■ WHAT YOU SHOULD DO
Go through the material below and copy each line exactly.

■ INFORMATION SHOWN

+ + +

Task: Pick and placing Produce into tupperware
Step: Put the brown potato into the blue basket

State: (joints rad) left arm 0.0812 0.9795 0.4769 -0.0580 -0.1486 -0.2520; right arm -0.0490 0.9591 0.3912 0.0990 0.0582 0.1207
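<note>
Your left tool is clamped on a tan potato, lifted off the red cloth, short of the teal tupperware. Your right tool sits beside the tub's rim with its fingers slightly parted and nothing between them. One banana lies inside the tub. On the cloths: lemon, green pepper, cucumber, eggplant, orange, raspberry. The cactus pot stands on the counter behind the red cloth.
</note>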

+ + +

■ RESULT OF THIS EXERCISE
Task: Pick and placing Produce into tupperware
Step: Put the brown potato into the blue basket

State: (joints rad) left arm 0.0812 0.9795 0.4769 -0.0580 -0.1486 -0.2520; right arm -0.0490 0.9591 0.3912 0.0990 0.0582 0.1207
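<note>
Your left tool is clamped on a tan potato, lifted off the red cloth, short of the teal tupperware. Your right tool sits beside the tub's rim with its fingers slightly parted and nothing between them. One banana lies inside the tub. On the cloths: lemon, green pepper, cucumber, eggplant, orange, raspberry. The cactus pot stands on the counter behind the red cloth.
</note>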

No additional output is expected.